Prep 3 hrs
Cook 10 mins
Very old sandwich made with minced chicken and white sauce, and fried in butter. Has chill time in the refrigerator. I used Bacon Mornay Sauce as the white sauce and it worked great. I think that sliced tomato in this would be nice, and turkey after it has been in the refrigerator for a while.
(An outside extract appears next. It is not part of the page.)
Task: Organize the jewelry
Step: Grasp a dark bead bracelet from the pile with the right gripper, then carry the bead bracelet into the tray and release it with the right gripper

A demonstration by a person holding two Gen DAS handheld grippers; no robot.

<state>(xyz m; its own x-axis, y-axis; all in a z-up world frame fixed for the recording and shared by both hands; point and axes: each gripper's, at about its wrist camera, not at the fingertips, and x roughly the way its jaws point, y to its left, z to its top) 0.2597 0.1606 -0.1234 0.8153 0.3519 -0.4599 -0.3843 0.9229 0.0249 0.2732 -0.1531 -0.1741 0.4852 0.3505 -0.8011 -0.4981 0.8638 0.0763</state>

This recipe would perk it up.
- 2 cups chicken, finely chopped
- 3⁄4 cup white sauce
- 1 egg yolk, beaten
- 8 slices bread
- 2 eggs
- 1⁄8 cup milk
- 8 tablespoons butter
- Mix chicken, white sauce, and egg yolk together. (Make sure meat is chopped fine).
- Trim crusts from bread. (I wasn't this fancy.).
- Spread filling 1/4 inch thick on 4 slices bread. (I had left over filling but egg mixture was spot on for 4 sandwiches).
- Top with remaining bread slices.
- Press lightly together.
- Wrap in wax paper.
- Place in refrigerator until ready to fry. (I just used cold chicken and warm sauce and fried it up.).
- Dip sandwiches in egg and milk batter.
- Fry in butter until browned on both sides; fry slowly so the filling warms up.
- Slice in half on diagonal.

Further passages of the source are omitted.